Brent Wisner, one of Johnson’s trial attorneys, said the reduction in damages was the result of a “deep flaw in California tort law.”
“Basically, California law does not allow a plaintiff to recover for a shortened life expectancy,” Wisner said. “This effectively rewards a defendant for killing a plaintiff, as opposed to just injuring him. It is madness.”
A spotlight on Monsanto’s conduct
It was just two months after Bayer bought Monsanto, in August 2018, that a unanimous jury awarded Johnson $289 million, including $250 million in punitive damages, finding that not only did Monsanto’s herbicides cause Johnson to develop non-Hodgkin lymphoma, but that the company knew of the cancer risks and failed to warn Johnson. The lawsuit involved two Monsanto glyphosate herbicide products – Roundup and Ranger Pro.
The trial judge lowered the total verdict to $78 million but Monsanto appealed the reduced amount. Johnson cross appealed to reinstate the $289 million verdict.
The Johnson trial was covered by media outlets around the world and put a spotlight on questionable Monsanto conduct. Lawyers for Johnson presented jurors with internal company emails and other records showing Monsanto scientists discussing ghostwriting scientific papers to try to shore up support for the safety of the company’s products, along with communications detailing plans to discredit critics, and to quash a government evaluation of the toxicity of glyphosate, the key chemical in Monsanto’s products.
Internal documents also showed that Monsanto expected the International Agency for Research on Cancer would classify glyphosate as a probable or possible human carcinogen in March of 2015 (the classification was as a probable carcinogen) and worked out a plan in advance to discredit the cancer scientists after they issued their classification.
Tens of thousands of plaintiffs have filed lawsuits against Monsanto making claims similar to Johnson’s, and two additional trials have taken place since the Johnson trial. Both those trials also resulted in large verdicts against Monsanto. Both are also under appeal.
In June, Bayer said it had reached a settlement agreement with attorneys representing 75 percent of the roughly 125,000 filed and yet-to-be filed claims initiated by U.S. plaintiffs who blame exposure to Monsanto’s Roundup for their development of non-Hodgkin lymphoma. Bayer said it will provide $8.8 billion to $9.6 billion to resolve the litigation. But lawyers representing more than 20,000 additional plaintiffs say they have not agreed to settle with Bayer and those lawsuits are expected to continue to work their way through the court system.
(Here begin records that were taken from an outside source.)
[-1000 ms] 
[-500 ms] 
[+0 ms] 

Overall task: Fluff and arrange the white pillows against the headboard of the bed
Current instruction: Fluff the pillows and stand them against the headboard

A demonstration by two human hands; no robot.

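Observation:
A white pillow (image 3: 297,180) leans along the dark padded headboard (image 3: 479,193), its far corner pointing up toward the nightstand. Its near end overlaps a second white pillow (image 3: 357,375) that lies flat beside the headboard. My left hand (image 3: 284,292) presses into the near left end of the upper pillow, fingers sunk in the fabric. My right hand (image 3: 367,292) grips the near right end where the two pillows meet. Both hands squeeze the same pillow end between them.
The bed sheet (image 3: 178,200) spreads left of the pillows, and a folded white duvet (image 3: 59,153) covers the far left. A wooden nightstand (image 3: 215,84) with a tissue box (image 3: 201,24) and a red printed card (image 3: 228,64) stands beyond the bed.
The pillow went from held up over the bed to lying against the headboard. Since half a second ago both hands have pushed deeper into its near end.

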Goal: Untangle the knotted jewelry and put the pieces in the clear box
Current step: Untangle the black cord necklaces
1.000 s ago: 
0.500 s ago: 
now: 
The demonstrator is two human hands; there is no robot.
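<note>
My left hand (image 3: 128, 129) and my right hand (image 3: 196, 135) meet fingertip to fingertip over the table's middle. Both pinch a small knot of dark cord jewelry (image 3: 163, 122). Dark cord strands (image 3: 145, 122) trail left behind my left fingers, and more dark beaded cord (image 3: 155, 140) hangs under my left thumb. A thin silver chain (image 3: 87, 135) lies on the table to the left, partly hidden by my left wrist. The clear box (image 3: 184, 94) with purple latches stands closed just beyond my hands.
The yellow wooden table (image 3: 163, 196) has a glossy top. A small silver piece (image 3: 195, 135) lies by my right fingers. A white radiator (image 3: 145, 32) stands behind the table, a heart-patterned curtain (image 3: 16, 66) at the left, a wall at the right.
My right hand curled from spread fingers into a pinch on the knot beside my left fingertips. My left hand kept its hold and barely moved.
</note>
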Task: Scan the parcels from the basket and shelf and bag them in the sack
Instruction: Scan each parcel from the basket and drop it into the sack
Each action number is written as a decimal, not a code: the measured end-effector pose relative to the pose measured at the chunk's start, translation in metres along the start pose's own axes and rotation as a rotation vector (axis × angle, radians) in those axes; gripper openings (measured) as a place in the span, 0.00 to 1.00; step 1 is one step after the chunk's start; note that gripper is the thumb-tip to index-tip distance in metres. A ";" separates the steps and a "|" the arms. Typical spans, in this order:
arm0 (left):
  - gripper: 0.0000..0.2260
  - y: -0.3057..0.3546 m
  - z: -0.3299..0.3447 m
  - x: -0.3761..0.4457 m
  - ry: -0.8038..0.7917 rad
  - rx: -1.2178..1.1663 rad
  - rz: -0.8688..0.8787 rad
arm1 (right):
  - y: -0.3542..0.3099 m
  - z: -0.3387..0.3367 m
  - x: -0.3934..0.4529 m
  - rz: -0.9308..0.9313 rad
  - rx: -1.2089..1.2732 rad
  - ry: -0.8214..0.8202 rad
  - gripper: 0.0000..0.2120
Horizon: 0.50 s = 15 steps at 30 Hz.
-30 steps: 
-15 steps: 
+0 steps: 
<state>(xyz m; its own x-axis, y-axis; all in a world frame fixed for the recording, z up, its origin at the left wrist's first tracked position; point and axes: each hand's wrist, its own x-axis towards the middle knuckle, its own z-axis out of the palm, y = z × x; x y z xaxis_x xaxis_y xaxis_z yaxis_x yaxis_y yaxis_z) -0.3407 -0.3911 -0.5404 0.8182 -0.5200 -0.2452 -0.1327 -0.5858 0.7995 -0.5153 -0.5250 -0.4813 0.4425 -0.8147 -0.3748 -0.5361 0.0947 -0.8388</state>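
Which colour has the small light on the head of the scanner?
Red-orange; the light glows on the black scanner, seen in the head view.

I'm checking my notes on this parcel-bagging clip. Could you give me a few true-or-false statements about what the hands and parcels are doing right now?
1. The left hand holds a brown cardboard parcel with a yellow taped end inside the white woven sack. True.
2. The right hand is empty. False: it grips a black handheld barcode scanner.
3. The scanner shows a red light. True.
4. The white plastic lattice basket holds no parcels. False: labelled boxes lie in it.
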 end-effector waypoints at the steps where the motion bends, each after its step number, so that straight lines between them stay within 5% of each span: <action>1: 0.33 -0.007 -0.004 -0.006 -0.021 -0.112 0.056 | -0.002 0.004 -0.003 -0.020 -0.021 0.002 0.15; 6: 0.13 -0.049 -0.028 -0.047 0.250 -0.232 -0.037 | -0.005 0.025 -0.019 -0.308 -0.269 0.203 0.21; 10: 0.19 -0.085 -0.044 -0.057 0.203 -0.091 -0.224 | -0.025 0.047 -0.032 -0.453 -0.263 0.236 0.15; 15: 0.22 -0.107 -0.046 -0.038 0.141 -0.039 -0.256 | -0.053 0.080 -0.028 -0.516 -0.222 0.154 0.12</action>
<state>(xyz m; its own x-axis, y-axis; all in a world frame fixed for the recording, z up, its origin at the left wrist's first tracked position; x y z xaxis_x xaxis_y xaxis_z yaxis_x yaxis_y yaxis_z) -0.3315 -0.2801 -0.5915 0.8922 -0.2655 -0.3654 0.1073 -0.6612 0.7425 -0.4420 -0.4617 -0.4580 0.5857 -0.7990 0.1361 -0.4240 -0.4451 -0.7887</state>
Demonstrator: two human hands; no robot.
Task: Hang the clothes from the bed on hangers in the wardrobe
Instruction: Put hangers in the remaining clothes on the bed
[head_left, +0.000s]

In a statement issued after the court ruling, Bayer said it stands behind the safety of Roundup: “The appeal court’s decision to reduce the compensatory and punitive damages is a step in the right direction, but we continue to believe that the jury’s verdict and damage awards are inconsistent with the evidence at trial and the law. Monsanto will consider its legal options, including filing an appeal with the Supreme Court of California.”